10. The benefits of breastfeeding also extend to the mother. Women who breastfeed lose the weight gained during pregnancy more quickly, and it also helps prevent against anaemia, high blood pressure and postnatal depression. Osteoporosis and breast cancer are also less common among women who breastfeed their children.

How to Pick the Best Baby Monitor

Having a child inside the house is a great source of serenity thus it is practical to do all means just to make sure that your little bundle of joy is protected against danger, particularly when you are not around. Baby monitor is created to allow steady remote monitoring from anywhere inside the house. If you know how to pick the best baby monitor, you won’t have to check the room from time to time just to see how the baby is doing. This tool will help prevent waking up the baby when you open the door just to check him.
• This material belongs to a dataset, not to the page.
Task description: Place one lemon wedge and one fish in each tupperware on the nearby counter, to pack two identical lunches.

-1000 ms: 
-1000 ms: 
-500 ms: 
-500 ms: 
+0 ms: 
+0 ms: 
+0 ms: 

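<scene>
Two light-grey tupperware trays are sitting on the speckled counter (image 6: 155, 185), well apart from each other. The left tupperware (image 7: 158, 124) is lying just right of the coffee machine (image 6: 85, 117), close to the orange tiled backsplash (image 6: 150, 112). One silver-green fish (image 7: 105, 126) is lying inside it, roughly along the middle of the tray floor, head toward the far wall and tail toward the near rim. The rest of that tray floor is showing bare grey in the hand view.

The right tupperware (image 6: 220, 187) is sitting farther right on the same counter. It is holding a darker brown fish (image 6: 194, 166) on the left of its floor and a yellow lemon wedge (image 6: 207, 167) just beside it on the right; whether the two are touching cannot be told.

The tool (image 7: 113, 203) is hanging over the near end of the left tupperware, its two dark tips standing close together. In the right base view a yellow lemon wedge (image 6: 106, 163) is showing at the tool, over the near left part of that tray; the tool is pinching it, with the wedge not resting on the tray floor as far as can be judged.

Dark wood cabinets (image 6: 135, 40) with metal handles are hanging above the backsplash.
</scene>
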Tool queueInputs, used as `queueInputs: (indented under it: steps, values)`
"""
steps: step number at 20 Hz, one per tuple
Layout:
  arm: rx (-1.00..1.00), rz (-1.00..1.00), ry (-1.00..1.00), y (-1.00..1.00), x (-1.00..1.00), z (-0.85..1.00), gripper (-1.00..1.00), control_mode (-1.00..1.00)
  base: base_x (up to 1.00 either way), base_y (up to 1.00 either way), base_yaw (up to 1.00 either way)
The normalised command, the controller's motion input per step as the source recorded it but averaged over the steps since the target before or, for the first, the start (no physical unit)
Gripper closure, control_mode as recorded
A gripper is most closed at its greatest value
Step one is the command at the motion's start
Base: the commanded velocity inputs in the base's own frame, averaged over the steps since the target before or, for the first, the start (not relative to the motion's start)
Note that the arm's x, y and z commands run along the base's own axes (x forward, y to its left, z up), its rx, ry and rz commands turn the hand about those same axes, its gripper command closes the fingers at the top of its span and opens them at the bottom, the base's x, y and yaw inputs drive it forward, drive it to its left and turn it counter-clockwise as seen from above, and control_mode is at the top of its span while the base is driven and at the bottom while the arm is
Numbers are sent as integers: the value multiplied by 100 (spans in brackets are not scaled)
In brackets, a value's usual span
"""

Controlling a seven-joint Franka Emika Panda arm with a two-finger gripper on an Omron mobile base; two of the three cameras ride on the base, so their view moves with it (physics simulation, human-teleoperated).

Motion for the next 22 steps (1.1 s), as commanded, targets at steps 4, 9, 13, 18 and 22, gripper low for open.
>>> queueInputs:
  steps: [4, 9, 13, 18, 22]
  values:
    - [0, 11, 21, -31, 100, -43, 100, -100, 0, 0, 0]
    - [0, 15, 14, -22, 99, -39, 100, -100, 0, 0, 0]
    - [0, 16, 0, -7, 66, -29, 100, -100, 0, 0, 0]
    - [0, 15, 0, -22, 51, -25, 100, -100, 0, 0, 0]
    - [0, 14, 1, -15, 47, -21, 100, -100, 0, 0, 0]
Among the many questions that go along the process of how to pick the best digital audio baby monitor is whether it is better to go for the wired kind or the wireless counterpart. Basically as of these days, wireless monitors are extremely popular since they can be carried along just as long as the receiver is positioned anywhere the house. Nevertheless, its wireless system can meddle with other devices which can be cause by Wi-Fi wireless LANS, wireless video games, cordless phones, etc. The wired type on the other hand is such a hassle when you have to move around the house.

The rule is, each kind of baby monitor has its own drawbacks and advantages. Hence, parents should balance the features themselves to know which kind will meet their needs the best. Here are some rules to remember:

1. When it comes to reliability, wired monitors is better although it is not portable.
2. When it comes to convenience, wireless monitor is a good choice although range problems and interferences are common dilemmas faced by users.

Decide which kind will work well on you, don’t expect the item to give only advantageous features because you will surely meet troubles along the way. Nevertheless, no matter what kind you choose, you can be secured that you are getting something which is worth your investment particularly when talking about your baby’s safety.

You can get all kinds of baby monitor in the online world, just search for them and you’ll obtain a great range of results.